We note that the terms "institution of higher education,” "education program” and "classroom” are not contained anywhere in the list provided in the Act. Further, the examples listed in the Act are fundamentally different from institutions of higher education, which administer educational programs. The cited establishments are examples of facilities for overnight accommodations, entertainment, recreation or transportation. The definition specifically requires that the "services, facilities, privileges, advantages or accommodations [be] extended, offered, sold, or otherwise made available to the public.” Ill. Rev. Stat. 1989, ch. 68, par. 5 — 101(A)(1).

Thus, what was anticipated by the General Assembly is a restaurant, or a pub, or a bookstore. What was not anticipated is an academic program of a higher education institution. Thus, we hold that the conduct alleged by the Department does not fall within section 5 — 102(A), and consequently no jurisdiction is conferred by that section over this cause of action.

The second arguable source of jurisdiction is section 5 — 102(C).

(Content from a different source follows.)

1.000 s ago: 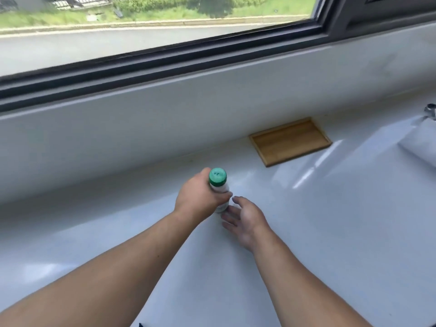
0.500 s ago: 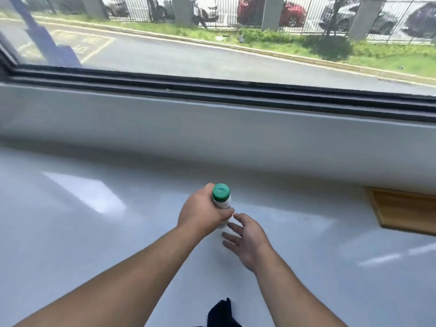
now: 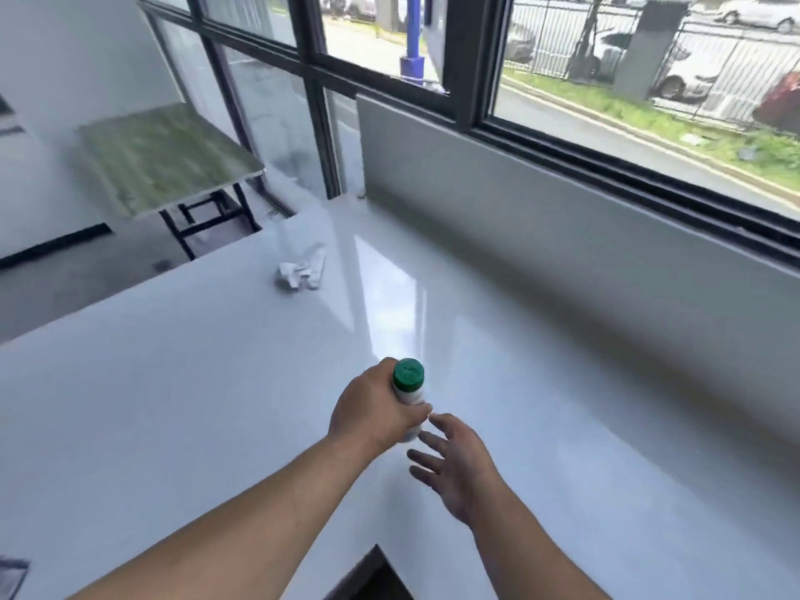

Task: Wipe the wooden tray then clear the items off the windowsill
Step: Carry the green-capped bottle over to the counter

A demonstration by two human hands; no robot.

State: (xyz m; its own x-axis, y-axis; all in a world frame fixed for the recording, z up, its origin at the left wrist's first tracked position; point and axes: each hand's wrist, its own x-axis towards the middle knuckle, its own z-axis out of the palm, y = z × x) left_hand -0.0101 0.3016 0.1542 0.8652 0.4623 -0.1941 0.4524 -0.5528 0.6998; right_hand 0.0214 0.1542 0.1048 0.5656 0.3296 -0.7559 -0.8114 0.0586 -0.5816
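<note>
From the head view I see my left hand wrapped around a small white bottle with a green cap. The fingers are curled tight about the bottle's body, so only the cap, the neck and a sliver of the white side show past the knuckles. The bottle stands roughly upright in that grip, low over the glossy white windowsill; I cannot tell whether its base touches the surface, because the hand hides it.

My right hand sits just beside the bottle, on its right and a little nearer to me. It is spread loosely, fingers apart and pointing toward the bottle, and it has hold of nothing. Its fingertips lie close to the left hand's thumb; whether they touch I cannot tell.

Farther along the sill, well apart from both hands, lies a crumpled white cloth, blurred and resting flat on the surface near the far left edge. Bright reflected light runs down the sill between the cloth and the bottle.

Behind the sill rises a pale grey wall panel, and above it the dark window frame. Beyond the sill's left edge stands a folding table with a greenish top and black legs, on the floor below.
</note>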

That section makes it a civil rights violation to "[d]env or refuse to another, as a public official, the full and equal enjoyment of the accommodations, advantage, facilities or privileges of the official’s office or services or any property under the official’s care because of unlawful discrimination.” Ill. Rev. Stat. 1989, ch. 68, par. 5 — 102(C).

Plaintiffs concede that they are public officials for purposes of the Act, as the Act defines a public official as "any officer or employee of the state.” (Ill. Rev. Stat. 1989, ch. 68, par. 5 — 101(C).) Thus, the issue becomes whether academic programs are "accommodations” of these public officials for purposes of section 5 — 102(C).

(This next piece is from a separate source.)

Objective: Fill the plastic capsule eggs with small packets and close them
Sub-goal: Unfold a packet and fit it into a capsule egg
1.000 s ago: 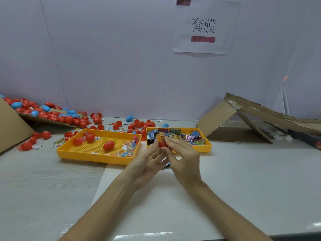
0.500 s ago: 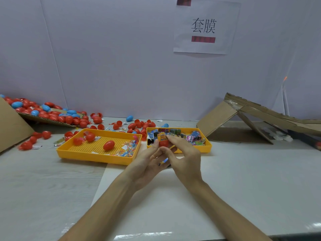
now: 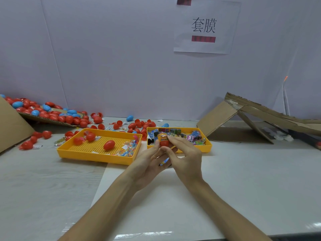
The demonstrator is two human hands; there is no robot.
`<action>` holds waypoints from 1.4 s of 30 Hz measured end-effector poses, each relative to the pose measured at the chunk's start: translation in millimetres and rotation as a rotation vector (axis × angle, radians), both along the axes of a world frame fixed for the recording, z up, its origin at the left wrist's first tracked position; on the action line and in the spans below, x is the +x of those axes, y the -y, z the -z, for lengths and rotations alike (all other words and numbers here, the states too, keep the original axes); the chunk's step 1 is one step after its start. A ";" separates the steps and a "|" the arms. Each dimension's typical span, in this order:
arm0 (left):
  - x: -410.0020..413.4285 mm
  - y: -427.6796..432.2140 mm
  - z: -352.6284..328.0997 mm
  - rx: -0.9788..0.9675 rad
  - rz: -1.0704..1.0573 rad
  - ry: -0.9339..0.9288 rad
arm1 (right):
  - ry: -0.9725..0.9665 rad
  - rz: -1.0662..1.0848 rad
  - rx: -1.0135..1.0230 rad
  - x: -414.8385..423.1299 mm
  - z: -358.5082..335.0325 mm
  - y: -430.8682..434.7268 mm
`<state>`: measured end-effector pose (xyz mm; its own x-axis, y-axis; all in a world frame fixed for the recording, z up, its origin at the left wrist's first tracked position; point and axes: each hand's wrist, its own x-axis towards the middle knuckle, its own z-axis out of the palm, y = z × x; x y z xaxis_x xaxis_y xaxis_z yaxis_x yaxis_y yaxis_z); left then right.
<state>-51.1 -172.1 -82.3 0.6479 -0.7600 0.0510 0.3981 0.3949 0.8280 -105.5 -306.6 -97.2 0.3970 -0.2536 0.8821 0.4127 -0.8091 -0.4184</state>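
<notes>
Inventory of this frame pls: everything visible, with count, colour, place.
large tray: one, yellow, left of centre; a few red eggs and clear packets inside
small tray: one, yellow, right of the large one; multicoloured packets inside
loose eggs: many, red and some blue, back left
cardboard: brown, folded piece back right; another at left edge
paper sign: one, white, on wall
table: one, white
held egg: one, red, open, between both hands
orange packet: one, sticking out of held egg
left hand: holds held egg
right hand: pinches at orange packet
</notes>
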 end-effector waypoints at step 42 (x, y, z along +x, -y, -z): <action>4.6 -3.3 -2.5 0.051 -0.151 -0.002 | 0.044 -0.008 -0.203 6.4 7.8 6.2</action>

Again, the primary purpose of statutory interpretation is to ascertain and effectuate the intent of the legislature. (In re Marriage of Logston (1984), 103 Ill. 2d 266, 277.) When the legislature spoke of the accommodations of a public official’s office, it was by definition referring to public accommodations. We therefore give the same reading to "the accommodations *** of the [public] official’s office or services” that we did to "public accommodations.” (Ill. Rev. Stat. 1989, ch. 68, par. 5 — 102(C).) Consequently, we hold that the conduct alleged by the Department does not fall within section 5 — 102(C), and consequently no jurisdiction is conferred by that section to this cause of action.

This conclusion is bolstered by the legislature’s 1983 enactment of article 5A of the Act (Ill. Rev. Stat. 1989, ch. 68, pars. 5A — 101, 5A — 102). That article specifically confers jurisdiction on the Department over claims of sexual harassment in higher education.

Where the legislature has made a material change in a statute, such as by adding specific limited jurisdiction language, the presumption is that "the amendment was intended to change the law.” State of Illinois v. Mikusch (1990), 138 Ill. 2d 242, 252.

Had higher education already been covered by the Act, a simple amendment adding sexual harassment to the Department’s jurisdiction would have been sufficient. The addition of an entire new article evinces the legislature’s understanding that, until that new article’s passage, no jurisdiction had yet been conferred to the Department over institutions of higher education.

Since 1983, the Department has had jurisdiction over higher education, but only over a very distinct type of claim: sexual harassment. Since no such allegation was made in the present cause, the trial court appropriately granted the writ of prohibition, and the appellate court erroneously reversed. Thus, we reverse the appellate court and affirm the trial court.

Appellate court reversed;

circuit court affirmed.

JUSTICE HARRISON

took no part in the consideration or decision of this case.